I'm trying to train my neural network to make every edge's weight in the graph to be 10. I'm starting out by generating random points (inp), and make each 2 adjacent points (using idx) have an edge with weight = 1. And then if the 2 adjacent points already have an edge, the edge's weight is being sent to the NN that outputs what additional weight to add to it.

import warnings
warnings.filterwarnings("ignore", category=UserWarning)

import torch
import torch.nn as nn
import networkx as nx
import matplotlib.pyplot as plt
import torch.optim as optim

class Net(nn.Module):
    def __init__(self):
        super(Net, self).__init__()
        self.fc1 = nn.Linear(1,3)
        self.fc2 = nn.Linear(3,1)

    def forward(self, x):
        x = self.fc1(x)
        x = self.fc2(x)
        return x

g = nx.DiGraph() 
model = Net()
optimizer = optim.Adam(model.parameters(), lr = 1e-3)

def training(n_iter):
    for epoch in range(n_iter):
        print(epoch)
        inp = torch.randint(0,10,(20,))
        idx = 0
        while idx < len (inp) - 1:
            if  g.has_edge(inp[idx].item(), inp[idx+1].item()): #edge exist

                edge_weight = g[inp[idx].item()][inp[idx+1].item()]["weight"]
                edge_weight_tensor = torch.tensor([edge_weight]).float() #to tensor
                
                added_edge_weight = model(edge_weight_tensor) #value from network
                g[inp[idx].item()][inp[idx+1].item()]["weight"] += added_edge_weight
                idx +=1
            else:
                g.add_edge(inp[idx].item(),inp[idx+1].item(), weight = 1)
                idx +=1

        edges = g.edges()
        weights = [g[u][v]['weight'] for u,v in edges]
        optimizer.zero_grad()

        loss_list = [w for w in weights if not isinstance(w, int)] #only take tensors
        try:
            loss_tensors = (torch.stack(loss_list, dim=0)-10) 
            loss_square = torch.square(loss_tensors)
            loss = torch.sum(loss_square)
            print(loss)
        except RuntimeError: #no tensors - hence create a 0 loss
            loss = torch.tensor(0.0, requires_grad = True)

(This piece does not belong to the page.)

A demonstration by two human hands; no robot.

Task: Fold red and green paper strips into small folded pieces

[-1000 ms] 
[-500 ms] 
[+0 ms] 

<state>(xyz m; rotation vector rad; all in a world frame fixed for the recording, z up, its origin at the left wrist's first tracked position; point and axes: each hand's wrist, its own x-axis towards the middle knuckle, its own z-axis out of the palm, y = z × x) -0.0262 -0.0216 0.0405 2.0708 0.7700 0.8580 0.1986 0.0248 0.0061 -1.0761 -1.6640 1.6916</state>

        loss.backward(retain_graph=True)
        optimizer.step()
    return weights

weights = training(5)

#plot
plt.figure(figsize=(6,6))
pos = nx.spring_layout(g, k = 0.5) 

nx.draw(g, with_labels=True, node_color='skyblue', font_weight='bold',  width=weights, pos=pos)

My issue is that I'm not sure that the gradients can propagate this way, and also that it doesn't seem like I can add the NN weight addition to the edge's weight-- getting the following error:

RuntimeError: one of the variables needed for gradient computation has been modified by an inplace operation: [torch.FloatTensor [3, 1]], which is output 0 of TBackward, is at version 2; expected version 1 instead. Hint: enable anomaly detection to find the operation that failed to compute its gradient, with torch.autograd.set_detect_anomaly(True).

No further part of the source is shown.